From the abstract to the actual of Cheltenham, this week saw the latest declaration stage for the Gold Cup. The answer to how many days the Festival should be is disappointingly the same as how many prep runs a Gold Cup winner should have: it depends.
The last two winners had just one race in advance, Al Boum Photo and Native River, but that’s an approach that works for some and not others, as Presenting Percy found out. It wasn’t only that he came in cold last season, because, post-race, he was also found to be lame on his right hind. That’s one of a number of facts about Presenting Percy.
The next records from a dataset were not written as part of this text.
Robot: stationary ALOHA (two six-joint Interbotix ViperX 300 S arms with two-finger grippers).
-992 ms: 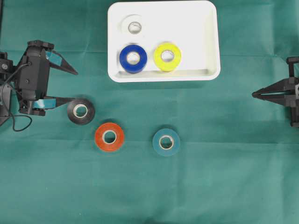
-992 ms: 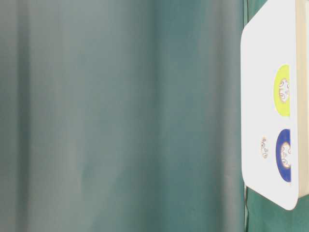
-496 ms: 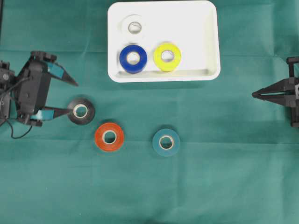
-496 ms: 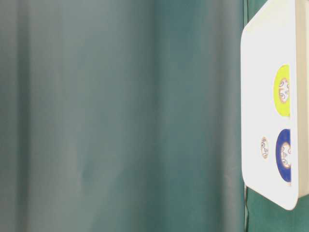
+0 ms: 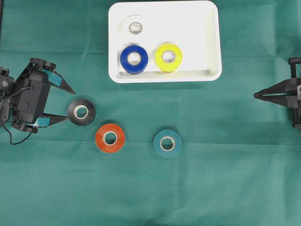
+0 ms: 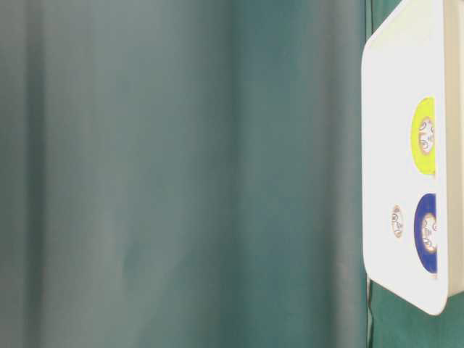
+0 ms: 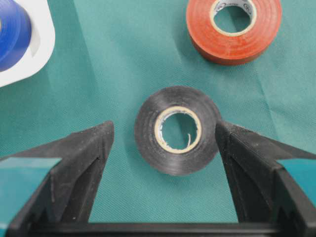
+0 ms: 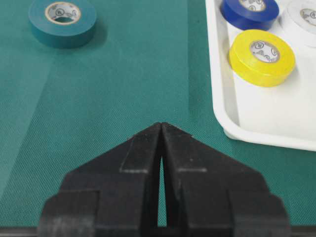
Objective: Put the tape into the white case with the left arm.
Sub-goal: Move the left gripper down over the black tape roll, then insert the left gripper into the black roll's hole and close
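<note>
A black tape roll (image 5: 90, 112) (image 7: 148, 133) lies flat on the green cloth, left of centre. My left gripper (image 5: 70, 104) (image 7: 163, 128), with teal bands, is open just left of the roll. In the left wrist view the roll sits at the mouth of the jaws, against one fingertip (image 7: 223, 133) and apart from the other. The white case (image 5: 197, 37) (image 6: 395, 109) (image 8: 261, 113) at the back holds a blue roll (image 5: 126, 59), a yellow roll (image 5: 160, 57) and a white roll (image 5: 127, 23). My right gripper (image 5: 255, 95) (image 8: 161, 124) rests shut at the right edge with nothing in it.
An orange roll (image 5: 101, 138) (image 7: 197, 29) lies just right of and nearer than the black one. A teal roll (image 5: 157, 143) (image 8: 39, 24) lies at the middle. A loose black cable (image 5: 14, 141) hangs by the left arm.
My left gripper has moved toward the near edge of the table, so its open fingers now flank the black roll's left side. The rolls and the right arm have not moved.
</note>
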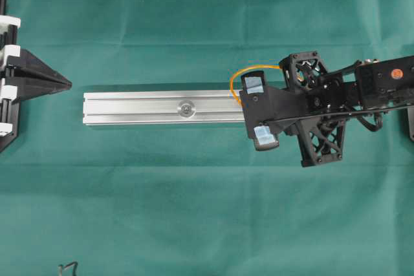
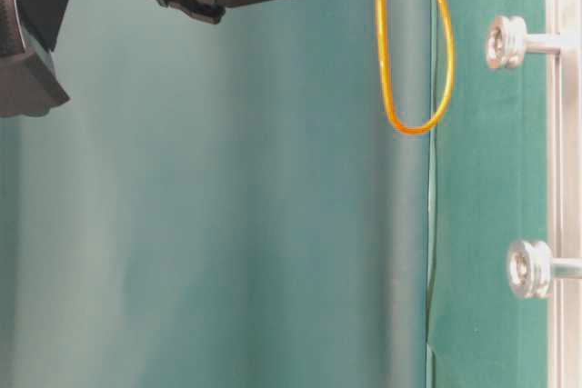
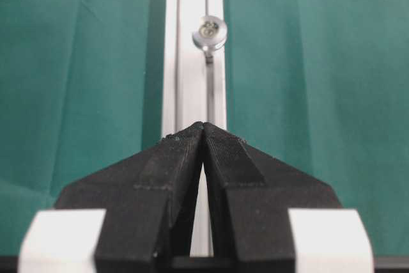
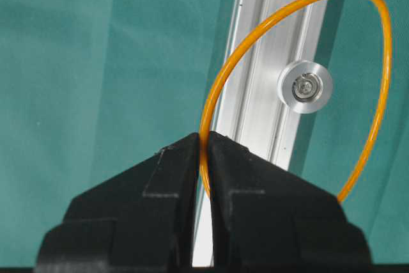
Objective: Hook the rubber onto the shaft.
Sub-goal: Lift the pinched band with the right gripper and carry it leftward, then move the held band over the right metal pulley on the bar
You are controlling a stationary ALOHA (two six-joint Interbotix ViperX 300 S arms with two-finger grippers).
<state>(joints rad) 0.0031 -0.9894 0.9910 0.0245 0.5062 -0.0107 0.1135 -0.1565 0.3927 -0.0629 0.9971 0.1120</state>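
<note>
Right gripper [image 1: 260, 109] hangs over the right end of the aluminium rail [image 1: 162, 107] on the green cloth [image 1: 194, 211] in the overhead view, the rubber [image 1: 238, 79] arcing toward the far edge. Left gripper [image 1: 65, 84] sits at the cloth's left edge. At table level the rubber [image 2: 416, 124] dangles beside the upper shaft [image 2: 506, 42]. Left wrist view: left gripper [image 3: 203, 126] pressed together, empty. Right wrist view: right gripper [image 4: 204, 139] clamped on the rubber [image 4: 220, 87], which rings the shaft [image 4: 305, 86].

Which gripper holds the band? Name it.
The right gripper, pinching the orange band over the rail; the left gripper is shut empty at the rail's far end.
</note>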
Previewing the Gold Cup is like previewing any race in that the worthwhile work needs doing in the grey areas, rewarding supposition and speculation, but there are known facts with Presenting Percy, known facts that make his double-figure odds seem generous.
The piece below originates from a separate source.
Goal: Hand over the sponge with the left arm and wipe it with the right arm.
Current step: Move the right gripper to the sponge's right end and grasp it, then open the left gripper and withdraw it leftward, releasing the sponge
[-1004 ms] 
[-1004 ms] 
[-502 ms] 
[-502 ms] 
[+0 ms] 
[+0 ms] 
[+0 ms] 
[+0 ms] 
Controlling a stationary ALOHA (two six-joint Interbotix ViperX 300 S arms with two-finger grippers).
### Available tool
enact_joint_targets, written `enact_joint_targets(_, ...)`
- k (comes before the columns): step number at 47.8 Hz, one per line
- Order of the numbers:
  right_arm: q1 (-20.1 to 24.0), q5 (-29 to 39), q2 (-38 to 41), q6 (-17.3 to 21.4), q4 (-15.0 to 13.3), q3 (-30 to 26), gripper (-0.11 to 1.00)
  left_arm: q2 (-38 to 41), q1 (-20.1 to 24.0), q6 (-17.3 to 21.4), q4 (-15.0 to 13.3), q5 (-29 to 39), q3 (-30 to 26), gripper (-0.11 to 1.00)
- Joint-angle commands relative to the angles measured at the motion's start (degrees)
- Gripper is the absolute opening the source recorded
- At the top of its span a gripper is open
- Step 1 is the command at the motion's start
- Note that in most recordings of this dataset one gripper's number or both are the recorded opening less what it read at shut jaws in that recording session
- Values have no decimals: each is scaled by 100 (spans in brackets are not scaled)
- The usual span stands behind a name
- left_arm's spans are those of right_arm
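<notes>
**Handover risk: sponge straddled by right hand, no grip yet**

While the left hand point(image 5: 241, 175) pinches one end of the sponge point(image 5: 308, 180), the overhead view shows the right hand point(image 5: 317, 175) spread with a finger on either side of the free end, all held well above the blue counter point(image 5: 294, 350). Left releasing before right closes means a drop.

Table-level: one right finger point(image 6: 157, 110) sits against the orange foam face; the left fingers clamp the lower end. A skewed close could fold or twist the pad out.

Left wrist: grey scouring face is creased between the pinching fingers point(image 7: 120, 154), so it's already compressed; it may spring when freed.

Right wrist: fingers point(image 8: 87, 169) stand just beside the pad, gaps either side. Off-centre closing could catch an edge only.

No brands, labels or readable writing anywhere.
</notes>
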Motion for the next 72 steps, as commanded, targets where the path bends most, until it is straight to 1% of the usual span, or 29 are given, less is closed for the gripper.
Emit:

Besides the fact that he had legitimate excuses in the Gold Cup last year, to focus on that single blemish brushstroke is to lose sight of the bigger picture, the artistry behind the fact he went off favourite, at 10/3, despite the unorthodox route.
And the reason he went off favourite, despite the unorthodox route, brings us to the next fact: his power-play performance in the 2018 RSA Chase. In terms of Timeform ratings, Presenting Percy was the best winner of the race since Florida Pearl, some 20 years earlier.
It was a masterclass by Presenting Percy, one that screamed future Gold Cup winner, and though he didn’t do it in 2019, the horse who was set to finish upwards of 10 lengths third behind him that day subsequently did, Al Boum Photo put well in his place prior to falling at the last.
It’s possible that the nine-year-old Presenting Percy isn’t quite the same as the 2018 version, but his two efforts this season have suggested – strongly suggested – that his big engine is intact, to be fine-tuned for his Festival date.
Which brings us to the next fact, that this campaign looks very different to his last, a case of lessons learnt. It’s back to the tried-and-tested formula, to the extent that he’ll reportedly run next in the Galmoy Hurdle, the exact path plotted ahead of the RSA.
Connected to the path is the destination, the final favourable fact surrounding Presenting Percy, as not once but twice has he shone at the Cheltenham Festival, remembering the 2017 Pertemps Final. He has an excellent track record, and Pat Kelly has an excellent track record of bringing him to the boil for March, notwithstanding last season’s mis-step of just one step prior to Prestbury.
There’s one reason why he can’t win the Gold Cup, specifically last year’s renewal, but loads of reasons why he can, all of which make his price of 10/1 too tempting to turn down, considering that, taking a step back, little or nothing has changed or emerged since he was favourite in 2019.
He’s being prepared and primed for one day, the fourth day of the Festival. Let’s hope it all stays that way.